Sia chiaro, la band sa di essere diventata mainstream ormai, soprattutto dopo l’esperienza sanremese, ma ciò non contraddice i valori del gruppo, che rimarca il fatto di aver sempre avuto come obiettivo quello di scrivere “album di pop-art”, ovvero album che possano arrivare e piacere a tutti, senza che però si perdano i tratti distintivi che li hanno portati dove li possiamo collocare oggigiorno.

Partecipare a Sanremo ha infatti attratto ascoltatori poco attaccati alla maglia e magari molto più pretenziosi dei fan di vecchia data; tale ostacolo si trasforma in una sfida che può dare spunti di crescita e portare nuovi stimoli, motivandoli ad innovarsi e sperimentare. Indubbiamente Sanremo necessita di particolari attenzioni, bisogna scegliere il giusto brano, con il giusto arrangiamento, non può essere una decisione dell’ultimo minuto e, soprattutto, il Festival non può essere un’esperienza da ripetersi ogni anno, dice Riccardo a nome di tutti i Pinguini, di non voler essere “inquilini dell’Ariston”, da una domanda del giornalista Claudio Cabona.

Tornando al disco, la domanda sorge spontanea: qual è il significato del titolo? Lundini, a scanso di equivoci e per combattere le malelingue, chiarisce che non si tratta affatto di un accordo commerciale con la ben nota marca di surgelati e cede la parola ai ragazzi.
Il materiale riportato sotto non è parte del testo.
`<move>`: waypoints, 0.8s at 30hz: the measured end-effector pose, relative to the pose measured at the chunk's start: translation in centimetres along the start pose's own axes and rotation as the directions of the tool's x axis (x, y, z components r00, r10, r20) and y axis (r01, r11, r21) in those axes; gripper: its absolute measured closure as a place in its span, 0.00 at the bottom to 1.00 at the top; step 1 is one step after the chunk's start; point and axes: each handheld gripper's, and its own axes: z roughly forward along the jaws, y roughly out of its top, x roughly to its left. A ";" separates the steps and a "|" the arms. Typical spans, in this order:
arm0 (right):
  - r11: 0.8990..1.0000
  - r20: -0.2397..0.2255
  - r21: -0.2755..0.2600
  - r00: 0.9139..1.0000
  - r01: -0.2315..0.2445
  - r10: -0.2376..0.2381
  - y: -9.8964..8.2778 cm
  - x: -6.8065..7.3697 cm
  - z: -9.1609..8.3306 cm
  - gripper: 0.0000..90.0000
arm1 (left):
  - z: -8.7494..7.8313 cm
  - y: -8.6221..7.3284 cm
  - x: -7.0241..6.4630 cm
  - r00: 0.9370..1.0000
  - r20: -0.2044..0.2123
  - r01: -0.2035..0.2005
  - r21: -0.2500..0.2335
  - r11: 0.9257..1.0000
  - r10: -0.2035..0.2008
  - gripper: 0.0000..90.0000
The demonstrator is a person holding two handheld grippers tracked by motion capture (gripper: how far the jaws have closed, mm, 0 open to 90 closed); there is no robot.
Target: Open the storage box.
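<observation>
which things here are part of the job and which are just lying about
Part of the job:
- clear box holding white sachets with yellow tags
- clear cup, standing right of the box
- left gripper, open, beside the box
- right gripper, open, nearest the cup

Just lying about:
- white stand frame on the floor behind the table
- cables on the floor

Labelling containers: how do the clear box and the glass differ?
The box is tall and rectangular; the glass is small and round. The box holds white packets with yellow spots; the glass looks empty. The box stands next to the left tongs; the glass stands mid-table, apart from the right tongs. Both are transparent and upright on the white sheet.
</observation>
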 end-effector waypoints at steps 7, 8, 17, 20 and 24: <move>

Ahia! è la condensazione del rammarico che la band ha provato quando si è vista sfumare questo 2020 a causa della pandemia di Corona Virus, anno auspicabilmente pieno di impegni e di successi. Quanto appena detto non significa affatto che il taglio dell’EP sarà prettamente triste; la dimensione del dolore provato dagli artisti, specialmente in mesi complessi come questi, avrà un ruolo importante, ma non mancheranno ironia, carisma e influenze più disparate.

A proposito di influenze, infatti, i PTN comprendono che la musica sia un linguaggio e, in quanto tale, si evolve, si espande, come così accade per il pubblico, dunque è buono e giusto prendere da altri mondi, senza limitarsi ad applicare la solita (per quanto efficace) formula musicale.

Parlando invece di Ahia!, il libro stavolta, non è un banale adattamento cartaceo del disco, nonostante ci siano macro temi ad accomunare le due opere, ma si rivela essere un molto apprezzato esperimento di Riccardo Zanotti e potrebbe rivelarsi (perché no?) soltanto il primo di una serie di future produzioni.

Il cantante dichiara di aver dei ben precisi riferimenti letterari, che spaziano da Stefano Benni al sempre attuale Pirandello e, inoltre, che scrivere un libro non è affatto simile allo scrivere una canzone, in quanto la musica ha delle metriche e delle regole che guidano le melodie e le parole, nonostante ai PTN piaccia molto farne a meno. Scrivendo un libro si arriva ad avere “paura della libertà”, cioè a temere più una sola riga che tutte le pagine che la precedono. Cimentandosi in questo nuovo tipo di produzione artistica, Zanotti ha imparato ad essere più oculato nella scelta delle parole e indubbiamente ciò cambierà anche il suo modo di concepire i testi delle canzoni della band.

Tornando a far parlare di loro in contemporanea alle prime nevicate in varie regioni italiane, i Pinguini si riconfermano tali e, anzi, si apprestano ad essere più Tattici e più Nucleari che mai, avendo voglia di dimostrare (come se non lo avessero già fatto in precedenza) il loro valore contro un anno davvero duro.